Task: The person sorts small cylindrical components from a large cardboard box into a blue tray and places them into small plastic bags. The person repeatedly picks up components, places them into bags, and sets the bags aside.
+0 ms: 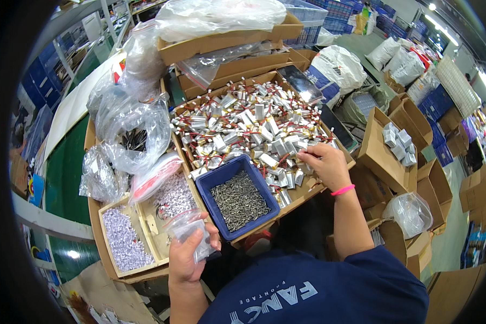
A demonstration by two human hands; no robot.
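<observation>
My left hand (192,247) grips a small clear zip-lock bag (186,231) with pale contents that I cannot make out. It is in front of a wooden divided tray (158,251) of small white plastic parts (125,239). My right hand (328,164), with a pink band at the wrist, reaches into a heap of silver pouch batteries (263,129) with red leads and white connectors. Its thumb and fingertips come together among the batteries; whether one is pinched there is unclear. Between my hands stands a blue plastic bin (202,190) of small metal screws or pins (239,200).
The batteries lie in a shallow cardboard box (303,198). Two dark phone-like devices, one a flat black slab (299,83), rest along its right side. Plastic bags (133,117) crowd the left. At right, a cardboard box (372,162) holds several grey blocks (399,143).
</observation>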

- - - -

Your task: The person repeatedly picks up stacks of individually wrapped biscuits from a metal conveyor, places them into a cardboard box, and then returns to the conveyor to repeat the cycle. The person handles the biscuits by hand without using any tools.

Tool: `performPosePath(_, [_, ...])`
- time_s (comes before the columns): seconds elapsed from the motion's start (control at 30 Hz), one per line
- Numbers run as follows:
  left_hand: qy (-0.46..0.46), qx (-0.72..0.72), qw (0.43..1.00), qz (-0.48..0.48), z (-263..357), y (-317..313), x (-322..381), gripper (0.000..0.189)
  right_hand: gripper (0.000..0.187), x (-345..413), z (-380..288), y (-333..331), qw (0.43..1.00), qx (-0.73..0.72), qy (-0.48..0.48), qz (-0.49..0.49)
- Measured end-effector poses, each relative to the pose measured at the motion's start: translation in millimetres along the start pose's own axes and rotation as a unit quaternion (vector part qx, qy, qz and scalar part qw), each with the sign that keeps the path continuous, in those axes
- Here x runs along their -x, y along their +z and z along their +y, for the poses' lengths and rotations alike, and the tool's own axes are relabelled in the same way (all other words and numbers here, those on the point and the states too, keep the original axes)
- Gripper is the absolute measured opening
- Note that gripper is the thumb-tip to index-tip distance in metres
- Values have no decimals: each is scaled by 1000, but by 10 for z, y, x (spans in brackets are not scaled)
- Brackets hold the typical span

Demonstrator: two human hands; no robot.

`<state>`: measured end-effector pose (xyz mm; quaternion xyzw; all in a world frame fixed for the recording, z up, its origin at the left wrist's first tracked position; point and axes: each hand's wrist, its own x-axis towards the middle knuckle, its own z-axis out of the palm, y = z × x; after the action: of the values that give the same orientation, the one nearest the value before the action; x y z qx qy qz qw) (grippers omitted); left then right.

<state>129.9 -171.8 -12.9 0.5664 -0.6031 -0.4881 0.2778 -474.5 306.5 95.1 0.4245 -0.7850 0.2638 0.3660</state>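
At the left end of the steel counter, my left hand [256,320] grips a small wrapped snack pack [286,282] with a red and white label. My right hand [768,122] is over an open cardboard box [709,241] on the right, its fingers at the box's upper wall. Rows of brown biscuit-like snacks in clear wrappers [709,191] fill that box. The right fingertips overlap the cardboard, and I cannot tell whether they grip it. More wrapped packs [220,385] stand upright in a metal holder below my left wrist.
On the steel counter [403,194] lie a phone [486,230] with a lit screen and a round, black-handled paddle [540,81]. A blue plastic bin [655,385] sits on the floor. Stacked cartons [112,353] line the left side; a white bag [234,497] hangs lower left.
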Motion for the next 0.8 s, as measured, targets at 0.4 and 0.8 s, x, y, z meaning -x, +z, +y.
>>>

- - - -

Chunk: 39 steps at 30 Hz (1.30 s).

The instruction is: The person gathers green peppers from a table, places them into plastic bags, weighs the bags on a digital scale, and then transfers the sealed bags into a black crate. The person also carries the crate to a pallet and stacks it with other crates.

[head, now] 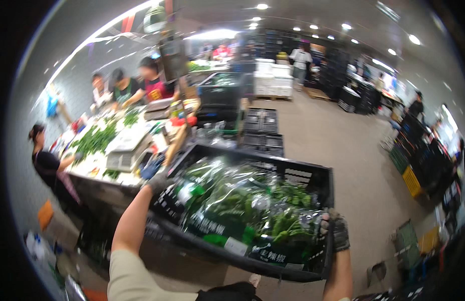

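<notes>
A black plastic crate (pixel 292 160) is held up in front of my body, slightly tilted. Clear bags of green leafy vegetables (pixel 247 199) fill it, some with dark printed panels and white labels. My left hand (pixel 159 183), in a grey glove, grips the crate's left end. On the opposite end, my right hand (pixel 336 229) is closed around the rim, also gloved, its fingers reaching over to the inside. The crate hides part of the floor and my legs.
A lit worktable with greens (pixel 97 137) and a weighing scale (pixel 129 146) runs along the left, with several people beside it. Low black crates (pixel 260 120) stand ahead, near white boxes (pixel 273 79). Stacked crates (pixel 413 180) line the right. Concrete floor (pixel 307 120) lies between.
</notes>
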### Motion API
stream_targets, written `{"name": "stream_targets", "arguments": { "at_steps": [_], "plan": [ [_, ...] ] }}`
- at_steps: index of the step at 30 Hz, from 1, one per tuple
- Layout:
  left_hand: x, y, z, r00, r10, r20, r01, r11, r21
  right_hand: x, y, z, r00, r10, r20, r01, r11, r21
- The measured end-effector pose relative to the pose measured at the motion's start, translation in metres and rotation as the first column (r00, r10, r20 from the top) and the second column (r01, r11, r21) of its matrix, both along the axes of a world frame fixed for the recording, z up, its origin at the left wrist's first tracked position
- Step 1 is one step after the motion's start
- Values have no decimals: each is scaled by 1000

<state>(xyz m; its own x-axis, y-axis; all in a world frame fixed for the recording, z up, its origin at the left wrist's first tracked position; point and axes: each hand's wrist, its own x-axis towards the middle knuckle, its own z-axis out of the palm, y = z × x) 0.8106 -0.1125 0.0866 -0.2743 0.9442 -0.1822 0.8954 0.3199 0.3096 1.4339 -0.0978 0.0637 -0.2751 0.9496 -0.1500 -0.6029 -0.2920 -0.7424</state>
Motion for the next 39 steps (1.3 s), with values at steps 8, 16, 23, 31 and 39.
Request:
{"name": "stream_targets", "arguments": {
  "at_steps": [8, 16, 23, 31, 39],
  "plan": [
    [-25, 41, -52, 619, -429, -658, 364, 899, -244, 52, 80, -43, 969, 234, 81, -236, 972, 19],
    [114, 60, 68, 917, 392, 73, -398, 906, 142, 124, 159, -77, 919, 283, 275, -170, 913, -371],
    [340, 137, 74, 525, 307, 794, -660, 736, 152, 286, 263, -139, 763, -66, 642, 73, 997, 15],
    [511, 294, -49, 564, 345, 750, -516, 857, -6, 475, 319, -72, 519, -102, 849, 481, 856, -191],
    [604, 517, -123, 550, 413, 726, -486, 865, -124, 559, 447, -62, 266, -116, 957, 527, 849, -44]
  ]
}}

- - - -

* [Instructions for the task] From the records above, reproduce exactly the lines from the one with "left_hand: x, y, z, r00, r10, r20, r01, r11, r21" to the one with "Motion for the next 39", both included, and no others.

* [Written answer]
  left_hand: x, y, z, r00, r10, r20, r01, r11, r21
  right_hand: x, y, z, r00, r10, r20, r01, r11, r21
- The measured end-effector pose relative to the pose measured at the motion's start, translation in metres and rotation as the first column (r00, r10, r20 from the top) and the second column (r01, r11, r21) of its matrix, both along the axes of a world frame fixed for the recording, z up, its origin at the left wrist's first tracked position
- Step 1 is one step after the motion's start
- Values have no decimals: each is scaled by 1000

<state>(xyz m; its own x-axis, y-axis; all in a world frame fixed for the recording, z up, its origin at the left wrist's first tracked position; point and axes: each hand's wrist, its own x-axis towards the middle knuckle, its own z-axis out of the palm, y = z × x) 0.8106 -0.1125 0.0866 -0.2743 0.9442 -0.1822 0.8954 0.3199 0.3096 1.4339 -0.0978 0.0637 -0.2751 0.9496 -0.1500 -0.6029 -0.2920 -0.7424</state>
Motion for the next 39 steps (1.3 s), with values at steps 8, 16, 23, 31 and 39.

The given output is the complete response.